Manipulating single atoms is understandably tricky.
“Grabbing a single atom isn’t like grabbing a macroscopic object,” Ni said.
The researchers relied primarily on tools with focused lasers called optical tweezers to perform this feat and create an atom trap known as an optical dipole trap. First, the team heated the cesium and sodium within a vacuum chamber, turning them into vapor. They used lasers to cool the atoms and push two individual ones into specific, isolated locations. The atoms were then nudged together and given a given a boost of energy via laser to encourage them to make their bond; as the abstract reads, “photo-association forms an excited-state NaCs molecule.”

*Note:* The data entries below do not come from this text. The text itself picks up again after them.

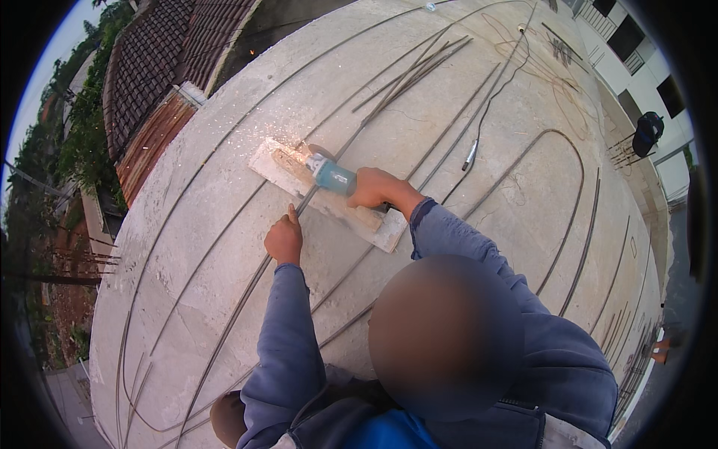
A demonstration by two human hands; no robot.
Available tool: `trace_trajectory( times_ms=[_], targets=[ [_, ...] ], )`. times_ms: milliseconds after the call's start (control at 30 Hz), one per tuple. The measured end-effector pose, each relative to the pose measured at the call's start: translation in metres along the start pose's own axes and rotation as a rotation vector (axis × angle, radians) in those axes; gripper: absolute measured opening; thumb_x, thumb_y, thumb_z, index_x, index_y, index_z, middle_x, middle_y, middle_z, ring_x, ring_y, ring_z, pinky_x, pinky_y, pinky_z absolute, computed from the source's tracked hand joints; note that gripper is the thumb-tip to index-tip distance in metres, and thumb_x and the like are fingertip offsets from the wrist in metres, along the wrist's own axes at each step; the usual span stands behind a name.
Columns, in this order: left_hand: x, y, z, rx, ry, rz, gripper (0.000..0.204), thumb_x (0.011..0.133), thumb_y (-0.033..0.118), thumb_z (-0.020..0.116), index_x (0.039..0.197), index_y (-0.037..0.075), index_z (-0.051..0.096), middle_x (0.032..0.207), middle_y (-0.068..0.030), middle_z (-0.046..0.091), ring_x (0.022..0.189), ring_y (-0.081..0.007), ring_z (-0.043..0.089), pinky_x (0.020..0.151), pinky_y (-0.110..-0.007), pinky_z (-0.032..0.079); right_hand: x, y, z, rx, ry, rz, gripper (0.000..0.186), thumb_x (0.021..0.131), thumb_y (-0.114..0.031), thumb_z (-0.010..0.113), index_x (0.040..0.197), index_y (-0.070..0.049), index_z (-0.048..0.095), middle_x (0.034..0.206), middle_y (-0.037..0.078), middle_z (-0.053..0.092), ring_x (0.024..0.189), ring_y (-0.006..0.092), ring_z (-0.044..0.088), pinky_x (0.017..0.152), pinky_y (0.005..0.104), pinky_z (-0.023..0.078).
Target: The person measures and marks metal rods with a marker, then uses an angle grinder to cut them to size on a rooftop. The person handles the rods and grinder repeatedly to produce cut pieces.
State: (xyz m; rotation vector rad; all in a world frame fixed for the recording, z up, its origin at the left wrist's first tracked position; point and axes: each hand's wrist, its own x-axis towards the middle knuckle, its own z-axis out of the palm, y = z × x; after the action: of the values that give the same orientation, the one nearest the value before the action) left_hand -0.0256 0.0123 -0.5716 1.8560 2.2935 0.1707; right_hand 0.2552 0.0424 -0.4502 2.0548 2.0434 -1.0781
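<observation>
My right hand (378, 191) is closed on the teal-bodied angle grinder (335, 178), its head against a steel bar (261, 266) over a pale board (385, 238) on the concrete slab. Bright sparks (277, 138) spray up and to the left from the grinder's head, hiding the exact point of contact. Below and left of the grinder, my left hand (284, 239) grips the same bar, its fingers curled and one finger along it.
Long bars (213, 243) lie across the slab (164, 299), with a bundle (415, 75) toward the back. A black cord (490, 101) runs behind my right hand. Tiled roofs (142, 97) border the left edge; a white building (628, 52) stands right.
</observation>
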Motion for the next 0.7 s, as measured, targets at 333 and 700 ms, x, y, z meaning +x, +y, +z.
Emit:
trace_trajectory(
  times_ms=[333,700],
  targets=[
    [0.0008,-0.0001,0.0001,-0.006,-0.017,-0.011,0.076,0.115,0.066,0.030,0.104,0.016,0.087,0.094,-0.0192,0.082,0.088,-0.0415,0.080,0.077,-0.056,0.062,-0.0009,-0.0002,-0.0014,0.023,-0.022,0.015,0.071,0.078,-0.042,0.089,0.124,0.010,0.075,0.123,0.029,0.078,0.109,0.0405,0.079,0.092,0.0457,0.064],
    [-0.0003,0.0002,-0.0013,-0.013,-0.013,-0.011,0.075,0.115,0.066,0.031,0.104,0.017,0.087,0.094,-0.0194,0.082,0.088,-0.0413,0.080,0.078,-0.055,0.062,0.0000,0.0010,-0.0008,0.042,-0.031,0.013,0.073,0.077,-0.043,0.089,0.125,0.010,0.075,0.124,0.030,0.078,0.111,0.0408,0.078,0.093,0.0457,0.063]
  ],
)
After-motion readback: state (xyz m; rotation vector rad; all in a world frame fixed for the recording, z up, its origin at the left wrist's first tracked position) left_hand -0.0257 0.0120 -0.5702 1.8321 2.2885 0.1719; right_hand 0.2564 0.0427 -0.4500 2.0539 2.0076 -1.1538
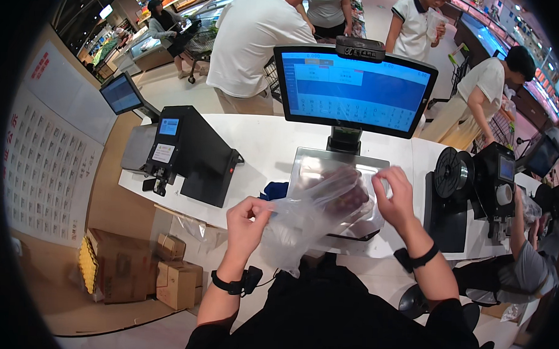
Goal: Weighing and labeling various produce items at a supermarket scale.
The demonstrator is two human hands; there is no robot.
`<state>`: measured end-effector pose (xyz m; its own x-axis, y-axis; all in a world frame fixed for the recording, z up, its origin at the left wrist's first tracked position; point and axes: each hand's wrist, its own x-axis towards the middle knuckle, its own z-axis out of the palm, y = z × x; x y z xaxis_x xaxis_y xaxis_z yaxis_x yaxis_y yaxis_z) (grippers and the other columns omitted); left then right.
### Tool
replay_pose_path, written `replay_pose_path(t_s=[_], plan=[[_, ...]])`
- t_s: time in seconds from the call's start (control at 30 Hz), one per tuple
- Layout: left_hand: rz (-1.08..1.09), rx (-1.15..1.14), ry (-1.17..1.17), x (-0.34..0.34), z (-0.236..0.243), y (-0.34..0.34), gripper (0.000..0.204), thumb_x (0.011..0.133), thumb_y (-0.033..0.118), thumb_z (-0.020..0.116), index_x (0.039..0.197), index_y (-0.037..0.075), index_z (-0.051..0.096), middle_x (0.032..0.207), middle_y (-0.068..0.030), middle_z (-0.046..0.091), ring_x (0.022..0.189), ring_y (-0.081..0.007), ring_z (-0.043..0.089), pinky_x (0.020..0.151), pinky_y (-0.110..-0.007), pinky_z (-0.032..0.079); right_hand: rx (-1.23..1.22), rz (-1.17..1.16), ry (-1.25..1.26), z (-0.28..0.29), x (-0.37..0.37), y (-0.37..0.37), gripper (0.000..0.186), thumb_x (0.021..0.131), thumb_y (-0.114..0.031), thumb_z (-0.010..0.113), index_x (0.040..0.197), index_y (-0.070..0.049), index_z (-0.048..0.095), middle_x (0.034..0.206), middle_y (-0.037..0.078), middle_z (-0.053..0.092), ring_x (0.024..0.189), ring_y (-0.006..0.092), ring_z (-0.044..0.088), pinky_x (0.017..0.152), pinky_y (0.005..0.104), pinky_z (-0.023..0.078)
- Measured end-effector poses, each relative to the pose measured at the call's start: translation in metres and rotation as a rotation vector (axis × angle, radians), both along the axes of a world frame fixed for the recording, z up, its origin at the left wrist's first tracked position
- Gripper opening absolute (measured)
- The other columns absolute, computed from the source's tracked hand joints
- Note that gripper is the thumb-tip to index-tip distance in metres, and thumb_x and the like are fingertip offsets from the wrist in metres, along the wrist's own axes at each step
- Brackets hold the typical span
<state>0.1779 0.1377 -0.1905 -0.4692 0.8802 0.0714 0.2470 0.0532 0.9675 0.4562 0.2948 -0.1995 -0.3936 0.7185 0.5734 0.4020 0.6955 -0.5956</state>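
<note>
My left hand (pixel 248 226) pinches a clear plastic bag (pixel 290 227) over the front of the counter. Dark reddish produce (pixel 343 198), seen through the plastic, rests on the steel scale pan (pixel 311 160). My right hand (pixel 395 200) is raised at the pan's right side, fingers loosely curled and apart, with nothing visible in them. A touchscreen monitor (pixel 355 91) stands behind the pan. A crumpled blue item (pixel 273 191) lies just left of it.
Black machines stand left (pixel 199 172) and right (pixel 494 185) on the white counter (pixel 244 136). Several people are across the counter, including one in white (pixel 247 44). A co-worker (pixel 522 263) works at my right. Cardboard boxes (pixel 177 285) sit below left.
</note>
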Motion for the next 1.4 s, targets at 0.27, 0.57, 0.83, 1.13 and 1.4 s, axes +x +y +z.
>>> replay_pose_path(t_s=[0.27, 0.57, 0.83, 1.13, 1.4], plan=[[-0.143, 0.124, 0.404, 0.013, 0.006, 0.007, 0.015, 0.077, -0.001, 0.071, 0.089, -0.001, 0.063, 0.072, -0.0081, 0.055, 0.066, -0.0169, 0.055, 0.062, -0.024, 0.045, 0.362, -0.008, -0.293, 0.019, -0.081, 0.077, 0.028, 0.080, -0.012, 0.065, 0.107, -0.004, 0.059, 0.124, 0.016, 0.054, 0.118, 0.0345, 0.049, 0.098, 0.0436, 0.040], [-0.003, 0.362, 0.523, 0.021, 0.030, -0.007, 0.041, 0.072, 0.000, 0.073, 0.109, 0.000, 0.057, 0.104, -0.0157, 0.059, 0.098, -0.0312, 0.057, 0.084, -0.035, 0.047, 0.553, -0.043, -0.535, 0.029, -0.137, 0.109, 0.054, 0.084, -0.022, 0.063, 0.136, -0.016, 0.047, 0.151, 0.013, 0.029, 0.141, 0.0301, 0.025, 0.114, 0.0442, 0.022], [-0.286, 0.452, 0.451, 0.037, 0.059, -0.037, 0.031, 0.070, -0.001, 0.070, 0.100, 0.001, 0.062, 0.104, -0.0142, 0.062, 0.096, -0.0302, 0.061, 0.082, -0.036, 0.050, 0.586, -0.092, -0.648, 0.026, -0.147, 0.122, 0.066, 0.086, -0.024, 0.061, 0.145, -0.025, 0.033, 0.156, 0.011, 0.019, 0.145, 0.0258, 0.015, 0.116, 0.0441, 0.015], [-0.412, 0.325, 0.395, 0.055, 0.060, -0.037, 0.037, 0.074, -0.001, 0.070, 0.109, 0.001, 0.060, 0.109, -0.0149, 0.061, 0.099, -0.0314, 0.060, 0.086, -0.036, 0.049, 0.573, -0.101, -0.703, 0.028, -0.138, 0.125, 0.067, 0.085, -0.022, 0.061, 0.145, -0.026, 0.034, 0.155, 0.010, 0.021, 0.144, 0.0261, 0.017, 0.116, 0.0447, 0.015], [-0.274, 0.101, 0.533, 0.077, 0.036, -0.025, 0.053, 0.080, 0.010, 0.070, 0.127, -0.003, 0.048, 0.120, -0.0225, 0.057, 0.104, -0.0378, 0.058, 0.089, -0.040, 0.048, 0.412, -0.120, -0.262, 0.004, -0.008, 0.059, 0.048, 0.081, -0.011, 0.062, 0.128, -0.011, 0.053, 0.142, 0.014, 0.042, 0.131, 0.0334, 0.039, 0.107, 0.0476, 0.029]])
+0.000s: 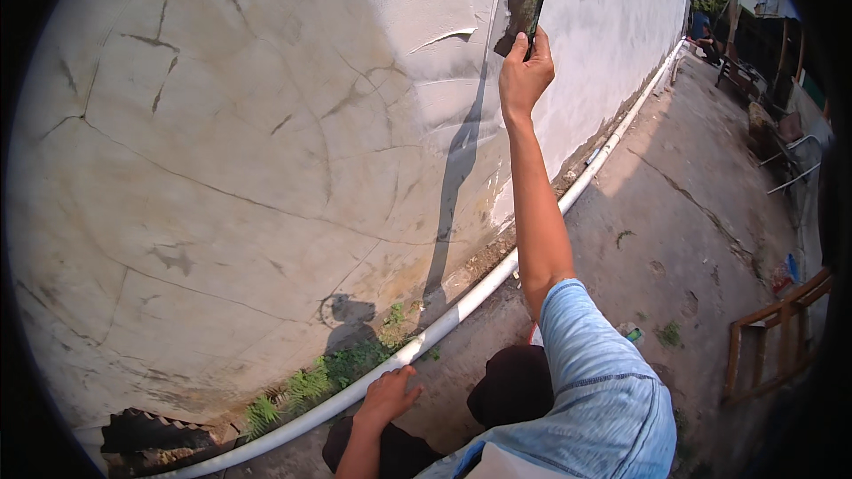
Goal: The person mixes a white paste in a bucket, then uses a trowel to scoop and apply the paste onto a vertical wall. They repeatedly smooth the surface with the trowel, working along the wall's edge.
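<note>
My right hand [526,80] is raised with the arm stretched out, its fingers closed round the lower edge of a flat, dark rectangular scraper blade [518,13] with whitish smears along one side. The blade is up at the wall [222,160]; I cannot tell whether its edge touches. Just left of it lies a patch of thick, wet-looking white plaster [426,13] with ridges. Low down, my left hand [388,396] rests by my knee near the white pipe [461,306]. It holds nothing and its fingers are loosely apart.
Cracks cross the bare grey wall on the left; whiter coating covers it on the right. The pipe runs along the wall's foot, beside green plants [311,383]. A wooden frame [781,337] stands at the right of the concrete path [657,239]. Far off, a person [707,44] crouches.
</note>
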`<state>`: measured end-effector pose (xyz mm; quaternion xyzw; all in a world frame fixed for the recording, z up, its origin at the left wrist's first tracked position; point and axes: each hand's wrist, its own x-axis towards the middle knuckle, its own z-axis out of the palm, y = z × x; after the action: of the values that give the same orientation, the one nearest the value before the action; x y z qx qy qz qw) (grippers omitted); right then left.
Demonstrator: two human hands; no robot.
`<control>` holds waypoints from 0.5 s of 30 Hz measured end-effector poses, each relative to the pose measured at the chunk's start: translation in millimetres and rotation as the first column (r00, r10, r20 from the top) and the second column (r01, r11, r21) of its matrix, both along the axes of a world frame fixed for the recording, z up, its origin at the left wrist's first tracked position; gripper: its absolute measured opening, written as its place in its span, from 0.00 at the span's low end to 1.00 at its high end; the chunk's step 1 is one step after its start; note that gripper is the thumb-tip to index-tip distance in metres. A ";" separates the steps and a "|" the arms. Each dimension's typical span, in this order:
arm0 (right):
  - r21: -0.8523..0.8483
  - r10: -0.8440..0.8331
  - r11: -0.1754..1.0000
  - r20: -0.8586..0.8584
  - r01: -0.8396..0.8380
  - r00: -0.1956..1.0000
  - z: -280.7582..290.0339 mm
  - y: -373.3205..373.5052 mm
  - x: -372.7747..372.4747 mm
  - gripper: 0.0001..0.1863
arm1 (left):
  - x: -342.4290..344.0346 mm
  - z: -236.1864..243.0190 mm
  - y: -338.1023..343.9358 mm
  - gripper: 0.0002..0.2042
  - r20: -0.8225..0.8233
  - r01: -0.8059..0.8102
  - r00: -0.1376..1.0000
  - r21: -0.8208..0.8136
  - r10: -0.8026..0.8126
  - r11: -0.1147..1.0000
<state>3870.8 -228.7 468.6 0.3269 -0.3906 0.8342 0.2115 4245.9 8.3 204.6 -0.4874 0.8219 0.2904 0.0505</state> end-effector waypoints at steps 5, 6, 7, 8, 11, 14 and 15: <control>0.070 -0.038 0.997 -0.014 0.039 0.999 13.0 -3.7 25.1 0.14 | 7.4 1.1 2.2 0.20 -0.011 -0.012 1.000 -0.004 0.012 1.000; 0.084 -0.053 0.995 -0.028 0.055 0.998 18.1 0.5 33.6 0.14 | 6.2 4.1 2.5 0.20 -0.013 -0.017 1.000 0.007 0.017 1.000; 0.068 -0.051 0.996 -0.061 0.055 0.997 22.3 3.9 42.7 0.13 | 5.1 7.2 2.5 0.20 -0.015 -0.021 1.000 0.018 0.021 1.000; 0.052 -0.050 0.997 -0.094 0.055 0.994 26.6 7.4 53.5 0.13 | 4.3 10.0 2.8 0.20 -0.016 -0.022 1.000 0.017 0.022 1.000; 0.050 -0.004 0.999 -0.222 0.016 0.975 33.0 21.0 86.7 0.14 | 0.1 13.3 2.6 0.20 -0.024 -0.007 1.000 0.004 0.007 1.000; -0.024 0.069 0.996 -0.461 -0.091 0.884 18.0 31.5 129.2 0.21 | 0.3 9.7 2.6 0.19 -0.020 0.017 1.000 -0.015 -0.017 1.000; -0.056 0.011 0.997 -0.569 -0.052 0.822 9.7 31.9 142.3 0.24 | -1.5 8.7 0.7 0.19 -0.018 0.026 0.999 -0.018 -0.026 0.999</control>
<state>4013.1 -196.8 478.3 0.5593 -0.2756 0.7155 0.3152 4244.4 9.0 213.3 -0.4744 0.8312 0.2868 0.0422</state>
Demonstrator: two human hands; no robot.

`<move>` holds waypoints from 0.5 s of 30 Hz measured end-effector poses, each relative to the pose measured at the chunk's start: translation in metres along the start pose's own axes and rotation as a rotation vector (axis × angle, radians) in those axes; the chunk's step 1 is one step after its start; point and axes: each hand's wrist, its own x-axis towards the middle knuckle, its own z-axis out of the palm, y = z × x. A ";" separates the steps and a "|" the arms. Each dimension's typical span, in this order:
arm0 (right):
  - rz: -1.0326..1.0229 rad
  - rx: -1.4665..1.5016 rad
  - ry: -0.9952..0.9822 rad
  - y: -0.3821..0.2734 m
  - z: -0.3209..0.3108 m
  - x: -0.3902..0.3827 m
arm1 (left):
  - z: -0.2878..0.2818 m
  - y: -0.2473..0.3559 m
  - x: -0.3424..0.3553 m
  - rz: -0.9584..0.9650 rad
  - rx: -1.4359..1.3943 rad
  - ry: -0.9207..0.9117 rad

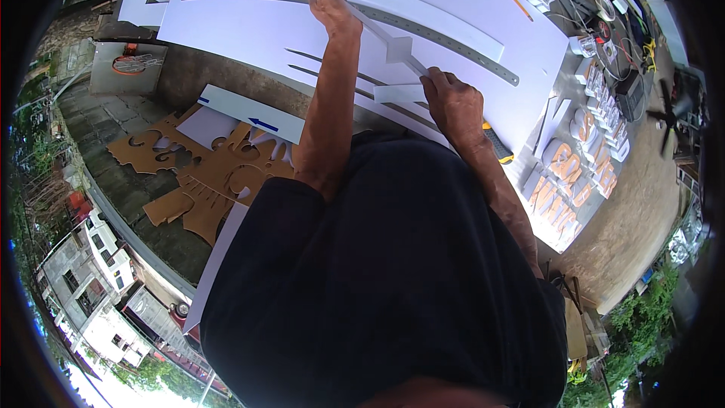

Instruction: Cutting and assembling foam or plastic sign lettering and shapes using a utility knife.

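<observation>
From my remote station I see both hands well apart above the tabletop (pixel 519 168), each closed on the same long pale strip (pixel 370 24). The left hand (pixel 332 9) grips it toward the far edge; the right hand (pixel 455 106) has its fingers curled on the strip's lower end, closer to the near edge. A diamond-shaped patch shows on the strip between them. A short white strip (pixel 399 93) meets my right fingers, though I cannot tell whether they hold it. Beneath, a large white sheet (pixel 249 30) covers most of the tabletop, and a steel ruler (pixel 472 55) runs across it from near the left edge, beside a flat white strip (pixel 423 11). A pencil (pixel 521 7) lies toward the far right corner, a yellow-and-black tool (pixel 498 143) by my right forearm, and cut-out letters (pixel 563 162) crowd the right edge.
</observation>
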 end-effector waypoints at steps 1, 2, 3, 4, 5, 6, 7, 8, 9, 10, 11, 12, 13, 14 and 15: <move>-0.002 0.001 0.001 -0.002 0.000 0.000 | -0.003 -0.001 0.003 0.002 0.000 0.001; 0.015 0.011 0.010 -0.003 -0.001 0.000 | -0.007 -0.005 0.008 0.016 0.003 -0.016; 0.034 0.020 0.019 -0.005 -0.001 0.000 | -0.010 -0.008 0.012 0.030 0.007 -0.033; 0.034 0.021 0.019 -0.005 -0.001 0.000 | -0.011 -0.012 0.017 0.030 0.008 -0.034; 0.034 0.019 0.034 -0.006 -0.001 0.000 | -0.011 -0.015 0.021 0.081 0.020 0.027; 0.033 0.017 0.049 -0.006 -0.001 0.001 | -0.012 -0.018 0.025 0.133 0.031 0.088; 0.038 0.016 0.050 -0.005 -0.001 0.001 | -0.011 -0.018 0.023 0.129 0.034 0.085; 0.036 0.008 0.047 -0.005 0.000 0.001 | -0.010 -0.018 0.020 0.108 0.043 0.089; 0.033 0.001 0.044 -0.004 0.000 0.001 | -0.009 -0.017 0.018 0.087 0.052 0.094; 0.037 0.000 0.045 -0.003 0.001 0.001 | -0.009 -0.018 0.018 0.085 0.054 0.092; 0.031 -0.016 0.054 -0.001 0.002 0.000 | -0.010 -0.019 0.019 0.074 0.044 0.036; 0.025 -0.033 0.064 0.000 0.003 0.000 | -0.010 -0.020 0.019 0.063 0.035 -0.019; 0.021 -0.031 0.063 -0.001 0.003 0.000 | -0.013 -0.021 0.023 0.065 0.034 -0.016; 0.012 -0.031 0.069 -0.002 0.003 0.000 | -0.015 -0.023 0.028 0.090 0.039 0.036; 0.003 -0.030 0.075 -0.003 0.004 0.000 | -0.017 -0.025 0.032 0.115 0.043 0.089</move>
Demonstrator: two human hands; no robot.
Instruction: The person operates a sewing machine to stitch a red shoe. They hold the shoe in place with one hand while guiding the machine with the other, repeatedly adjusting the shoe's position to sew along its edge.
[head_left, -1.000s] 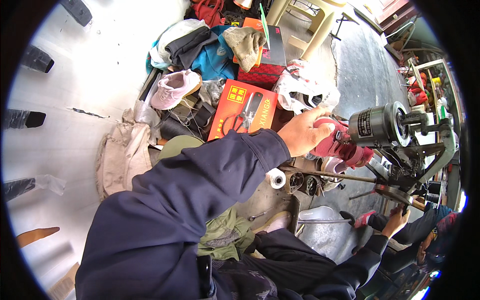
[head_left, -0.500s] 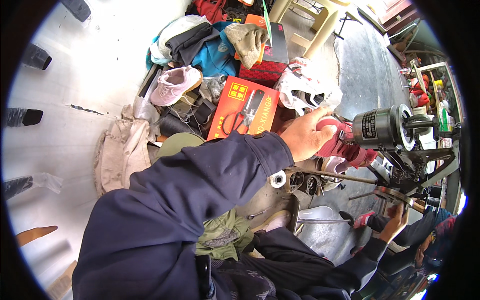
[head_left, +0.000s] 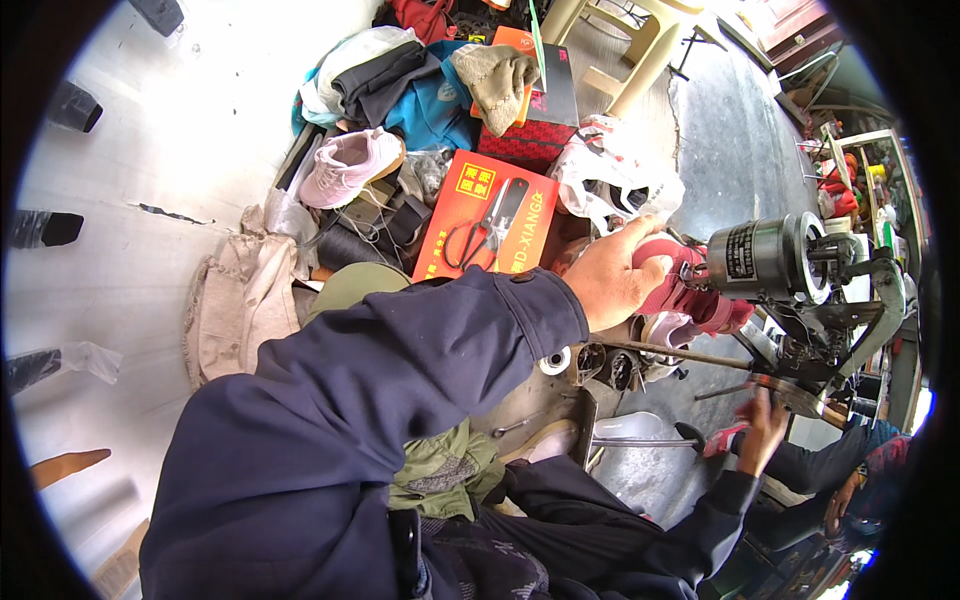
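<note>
A dark red shoe point(head_left: 675, 280) sits under the head of a black metal sewing machine point(head_left: 755, 258). My left hand point(head_left: 618, 277) grips the shoe's near end, thumb on top and fingers along the far side. Lower down, my right hand point(head_left: 765, 432) is at the rim of the machine's hand wheel point(head_left: 795, 397), its fingers against the edge and slightly blurred. A rod point(head_left: 660, 349) runs leftward from beside the wheel. Below the red shoe is a pale pink and white shoe point(head_left: 670, 330), partly covered. A white thread spool point(head_left: 554, 360) stands beside my left cuff.
A red scissors box point(head_left: 485, 222), a pink sneaker point(head_left: 350, 168), clothes point(head_left: 415, 95) and a white plastic bag point(head_left: 620, 178) crowd the far side. A cream plastic chair point(head_left: 635, 50) stands behind. Another person's leg point(head_left: 800, 465) and red shoe point(head_left: 725, 440) are at the right.
My right hand has shifted left along the hand wheel's rim. A curved arm of the machine at the right has changed position. My left hand and the red shoe have barely moved.
</note>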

Computer automation was required for this process to maintain the necessary exactness. Ni and her colleagues chose sodium and cesium because significant research has already centered on these atoms and lasers have previously been developed for experiments with them.
Through this successful endeavor, the scientists controlled and created one of the most basic and essential forms of reactions in the universe -- a single chemical bond. The authors explain the relevance of this project in this way:
As laser-cooling and trapping capabilities are extended to more elements, the technique will enable the study of more diverse, and eventually more complex, molecules in an isolated environment, as well as synthesis of designer molecules for qubits.
Qubits are quantum bits or units of quantum information used in quantum computing, as opposed to the binary bit in binary computing. Whereas binary computing relies on the binary system of 0’s and 1’s to process data, quantum computing, which is still largely theoretical, relies on the unique properties of quantum theory, relating to the smallest scale of energy and subatomic particles. These quantum particle properties include being able to be in multiple states at once or to be linked over great distances. Quantum computing is believed to represent a significant breakthrough in computing speed and capability, the boundaries of which are unknown.
“Building one molecule from a reservoir of two atoms,” was published in Science in April 2018.